[TASK ITEM]
Copy the data that follows exactly. Include no pictures.
-=-=-
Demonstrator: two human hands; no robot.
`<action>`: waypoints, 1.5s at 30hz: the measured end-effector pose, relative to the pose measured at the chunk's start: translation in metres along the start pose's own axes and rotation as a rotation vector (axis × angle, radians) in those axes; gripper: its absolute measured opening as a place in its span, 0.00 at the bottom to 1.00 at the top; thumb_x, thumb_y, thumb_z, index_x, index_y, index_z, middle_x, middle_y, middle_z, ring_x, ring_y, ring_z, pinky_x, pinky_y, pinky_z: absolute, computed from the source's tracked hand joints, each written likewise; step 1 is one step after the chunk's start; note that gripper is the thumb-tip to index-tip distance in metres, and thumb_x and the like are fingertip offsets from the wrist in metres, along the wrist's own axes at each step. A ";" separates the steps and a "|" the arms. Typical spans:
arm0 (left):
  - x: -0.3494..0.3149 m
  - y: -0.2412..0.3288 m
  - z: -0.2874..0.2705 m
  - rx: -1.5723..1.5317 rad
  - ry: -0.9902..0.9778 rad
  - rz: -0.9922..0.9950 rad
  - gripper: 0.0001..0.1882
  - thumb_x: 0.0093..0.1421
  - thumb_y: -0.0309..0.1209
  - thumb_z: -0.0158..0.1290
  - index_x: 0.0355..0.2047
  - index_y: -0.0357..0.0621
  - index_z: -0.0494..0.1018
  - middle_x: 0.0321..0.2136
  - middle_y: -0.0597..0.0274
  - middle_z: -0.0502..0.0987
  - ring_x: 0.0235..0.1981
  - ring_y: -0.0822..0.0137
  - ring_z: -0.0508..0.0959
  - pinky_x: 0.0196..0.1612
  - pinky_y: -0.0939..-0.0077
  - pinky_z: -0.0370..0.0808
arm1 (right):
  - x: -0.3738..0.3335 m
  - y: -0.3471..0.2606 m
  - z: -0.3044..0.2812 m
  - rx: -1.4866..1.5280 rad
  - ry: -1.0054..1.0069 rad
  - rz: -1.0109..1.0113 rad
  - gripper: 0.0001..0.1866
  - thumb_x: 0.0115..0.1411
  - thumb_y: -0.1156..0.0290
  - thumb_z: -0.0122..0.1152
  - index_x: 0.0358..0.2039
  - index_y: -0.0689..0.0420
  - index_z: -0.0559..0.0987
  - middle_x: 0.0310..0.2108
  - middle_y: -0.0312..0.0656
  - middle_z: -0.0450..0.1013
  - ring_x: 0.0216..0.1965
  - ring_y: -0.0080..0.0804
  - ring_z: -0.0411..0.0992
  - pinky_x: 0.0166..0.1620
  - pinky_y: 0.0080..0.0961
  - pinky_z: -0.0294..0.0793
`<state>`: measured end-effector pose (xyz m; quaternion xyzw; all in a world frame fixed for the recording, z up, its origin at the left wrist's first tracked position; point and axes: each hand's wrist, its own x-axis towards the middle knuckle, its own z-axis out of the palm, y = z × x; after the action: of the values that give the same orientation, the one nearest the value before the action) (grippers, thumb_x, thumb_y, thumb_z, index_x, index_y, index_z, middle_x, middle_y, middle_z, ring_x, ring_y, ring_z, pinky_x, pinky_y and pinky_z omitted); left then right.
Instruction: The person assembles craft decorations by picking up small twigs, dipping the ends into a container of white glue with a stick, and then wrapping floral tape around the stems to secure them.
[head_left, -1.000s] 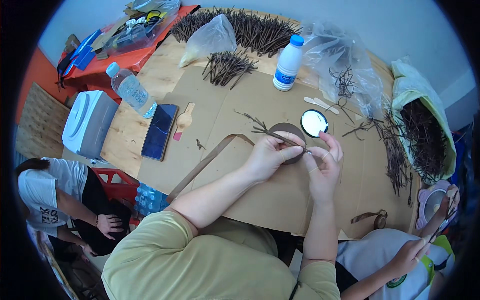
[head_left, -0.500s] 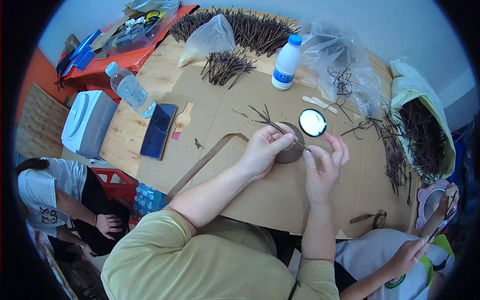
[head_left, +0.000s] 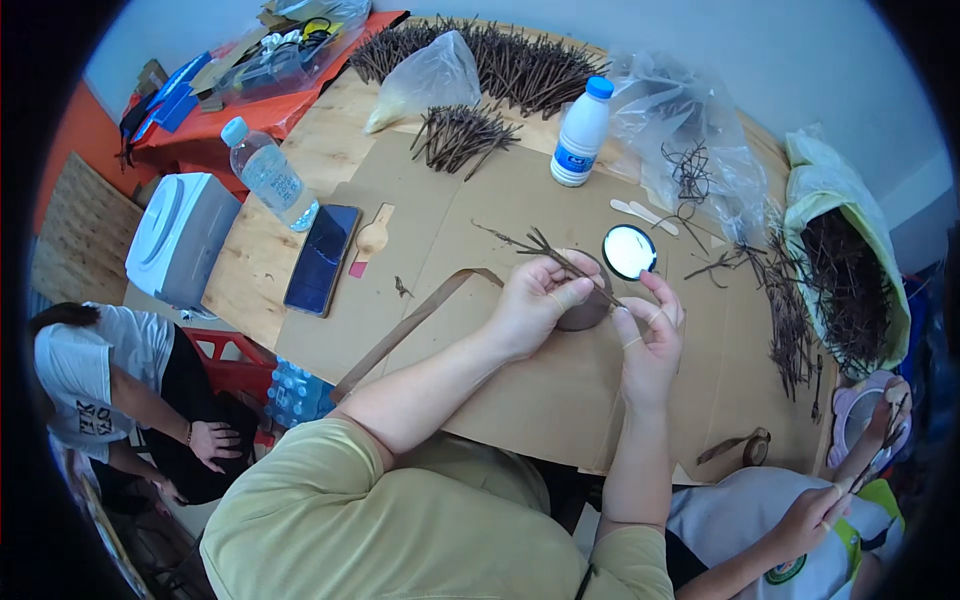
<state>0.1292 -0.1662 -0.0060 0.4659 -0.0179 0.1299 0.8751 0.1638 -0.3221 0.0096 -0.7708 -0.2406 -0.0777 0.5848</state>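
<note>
A thin brown branched twig [head_left: 541, 246] is pinched between the thumb and fingers of my left hand [head_left: 532, 308], its forked tips pointing up and left. My right hand [head_left: 650, 350] closes thumb and forefinger on the twig's lower end; its other fingers are loosely curled. Beneath my hands lies a brown disc-shaped roll [head_left: 585, 312], partly covered by them. A flat brown strip [head_left: 415, 318] runs over the cardboard [head_left: 520, 405] beside my left forearm. Just beyond my right hand sits a round dish [head_left: 629, 251] with a dark rim and bright white inside.
Bundled brown twigs [head_left: 465, 138] and a white bottle [head_left: 581, 135] stand farther back. A phone [head_left: 322, 262] and water bottle [head_left: 268, 172] are left. Loose twigs [head_left: 790, 330] and a stuffed sack [head_left: 845, 265] are right. Co-workers sit on both sides; the right one [head_left: 805, 525] holds twigs.
The twig has tilted lower toward the left in my left hand. My right hand's fingers have drawn in closer around its lower end. The view has shifted slightly.
</note>
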 end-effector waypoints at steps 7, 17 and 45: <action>0.000 0.000 0.002 -0.063 0.074 -0.067 0.12 0.57 0.22 0.51 0.42 0.37 0.67 0.32 0.59 0.77 0.34 0.75 0.75 0.41 0.81 0.72 | -0.003 -0.005 0.002 -0.134 -0.008 -0.050 0.05 0.46 0.78 0.63 0.26 0.57 0.77 0.48 0.40 0.66 0.56 0.39 0.53 0.58 0.36 0.51; 0.001 0.003 0.002 -0.061 0.030 -0.050 0.16 0.57 0.23 0.51 0.46 0.36 0.67 0.32 0.62 0.76 0.35 0.75 0.75 0.41 0.81 0.72 | -0.004 0.007 0.006 0.214 -0.141 0.185 0.06 0.45 0.79 0.64 0.25 0.58 0.78 0.48 0.41 0.66 0.56 0.38 0.53 0.57 0.34 0.51; 0.167 0.080 -0.185 1.612 0.274 0.299 0.19 0.45 0.42 0.60 0.30 0.39 0.74 0.29 0.47 0.76 0.34 0.53 0.76 0.38 0.59 0.70 | 0.001 0.014 -0.002 -0.284 -0.013 -0.070 0.14 0.42 0.74 0.67 0.33 0.54 0.77 0.46 0.41 0.65 0.54 0.42 0.52 0.56 0.37 0.52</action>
<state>0.2541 0.0636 -0.0206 0.9227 0.1257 0.2736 0.2409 0.1712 -0.3269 -0.0010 -0.8374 -0.2577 -0.1262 0.4652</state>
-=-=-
[FINISHED EXERCISE]
Demonstrator: two human hands; no robot.
`<action>`: waypoints, 1.5s at 30hz: the measured end-effector pose, relative to the pose measured at the chunk's start: translation in metres along the start pose's own axes and rotation as a rotation vector (axis × angle, radians) in those axes; gripper: its absolute measured opening as a place in its span, 0.00 at the bottom to 1.00 at the top; thumb_x, thumb_y, thumb_z, index_x, index_y, index_z, middle_x, middle_y, middle_z, ring_x, ring_y, ring_z, pinky_x, pinky_y, pinky_z: absolute, computed from the source's tracked hand joints, each written likewise; step 1 is one step after the chunk's start; note that gripper is the thumb-tip to index-tip distance in metres, and thumb_x and the like are fingertip offsets from the wrist in metres, along the wrist's own axes at each step. A ";" separates the steps and a "|" the arms. Typical spans:
arm0 (left):
  - x: -0.3494..0.3149 m
  - y: -0.2412..0.3288 m
  - z: -0.2874..0.2705 m
  - rx: -1.5723..1.5317 rad
  - ry: -0.9902..0.9778 rad
  - rz: -0.9922..0.9950 rad
  - gripper: 0.0001..0.1882
  - thumb_x: 0.0093..0.1421
  - thumb_y: -0.0309..0.1209
  - thumb_z: -0.0158..0.1290
  - index_x: 0.0355..0.2047
  - index_y: -0.0357..0.0621
  - index_z: -0.0494..0.1018
  - middle_x: 0.0321..0.2136
  - middle_y: -0.0597..0.0274
  - middle_z: -0.0502..0.0987
  - ring_x: 0.0235..0.1981
  - ring_y: -0.0822..0.0137
  - ring_z: -0.0508..0.0959
  - pinky_x: 0.0196..0.1612
  - pinky_y: -0.0939..-0.0077
  - pinky_z: -0.0370..0.0808
arm1 (right):
  - x: -0.3738..0.3335 m
  - y: -0.3471..0.2606 m
  - z: -0.3044..0.2812 m
  - rx: -1.4866..1.5280 rad
  - ry: -1.0054..1.0069 rad
  - rz: -1.0109..1.0113 rad
  - gripper: 0.0001..0.1866
  - thumb_x: 0.0115..0.1411
  - thumb_y: -0.1156..0.0290
  - thumb_z: -0.0122..0.1152
  - index_x: 0.0358..0.2039
  - index_y: -0.0689..0.0420
  - index_z: -0.0559..0.0987
  - middle_x: 0.0310..0.2108
  - middle_y: -0.0312..0.0656
  - middle_z: -0.0450..0.1013
  - ring_x: 0.0216..0.1965
  - ring_y: -0.0080..0.0804
  - ring_z: -0.0411..0.0992
  - pinky_x: 0.0166..0.1620
  - pinky_y: 0.0080..0.0961
  - pinky_z: -0.0294..0.0793
`<state>`: measured end-effector pose (xyz m; quaternion xyzw; all in a world frame fixed for the recording, z up, its origin at the left wrist's first tracked position; point and axes: each hand's wrist, its own x-axis towards the middle knuckle, its own z-axis out of the palm, y = z × x; after the action: of the values that give the same orientation, the one nearest the value before the action) (grippers, thumb_x, thumb_y, thumb_z, index_x, index_y, index_z, middle_x, middle_y, middle_z, ring_x, ring_y, ring_z, pinky_x, pinky_y and pinky_z omitted); left then right.
Instruction: The person assembles craft decorations by picking up small twigs, dipping the ends into a container of white glue with a stick, and then wrapping floral tape around the stems to secure them.
[head_left, -1.000s] 
[head_left, -0.500s] 
[head_left, +0.000s] 
<state>0.1292 -0.1662 -0.0060 0.4659 -0.0179 0.1299 0.8751 0.1638 -0.3221 0.0096 -0.7708 -0.2406 -0.0777 0.5848</state>
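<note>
A thin brown branched twig [head_left: 541, 246] is pinched between the thumb and fingers of my left hand [head_left: 532, 308], its forked tips pointing up and left. My right hand [head_left: 650, 350] closes thumb and forefinger on the twig's lower end; its other fingers are loosely curled. Beneath my hands lies a brown disc-shaped roll [head_left: 585, 312], partly covered by them. A flat brown strip [head_left: 415, 318] runs over the cardboard [head_left: 520, 405] beside my left forearm. Just beyond my right hand sits a round dish [head_left: 629, 251] with a dark rim and bright white inside.
Bundled brown twigs [head_left: 465, 138] and a white bottle [head_left: 581, 135] stand farther back. A phone [head_left: 322, 262] and water bottle [head_left: 268, 172] are left. Loose twigs [head_left: 790, 330] and a stuffed sack [head_left: 845, 265] are right. Co-workers sit on both sides; the right one [head_left: 805, 525] holds twigs.
The twig has tilted lower toward the left in my left hand. My right hand's fingers have drawn in closer around its lower end. The view has shifted slightly.
</note>
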 end-effector waypoints at steps 7, 17 and 45: <action>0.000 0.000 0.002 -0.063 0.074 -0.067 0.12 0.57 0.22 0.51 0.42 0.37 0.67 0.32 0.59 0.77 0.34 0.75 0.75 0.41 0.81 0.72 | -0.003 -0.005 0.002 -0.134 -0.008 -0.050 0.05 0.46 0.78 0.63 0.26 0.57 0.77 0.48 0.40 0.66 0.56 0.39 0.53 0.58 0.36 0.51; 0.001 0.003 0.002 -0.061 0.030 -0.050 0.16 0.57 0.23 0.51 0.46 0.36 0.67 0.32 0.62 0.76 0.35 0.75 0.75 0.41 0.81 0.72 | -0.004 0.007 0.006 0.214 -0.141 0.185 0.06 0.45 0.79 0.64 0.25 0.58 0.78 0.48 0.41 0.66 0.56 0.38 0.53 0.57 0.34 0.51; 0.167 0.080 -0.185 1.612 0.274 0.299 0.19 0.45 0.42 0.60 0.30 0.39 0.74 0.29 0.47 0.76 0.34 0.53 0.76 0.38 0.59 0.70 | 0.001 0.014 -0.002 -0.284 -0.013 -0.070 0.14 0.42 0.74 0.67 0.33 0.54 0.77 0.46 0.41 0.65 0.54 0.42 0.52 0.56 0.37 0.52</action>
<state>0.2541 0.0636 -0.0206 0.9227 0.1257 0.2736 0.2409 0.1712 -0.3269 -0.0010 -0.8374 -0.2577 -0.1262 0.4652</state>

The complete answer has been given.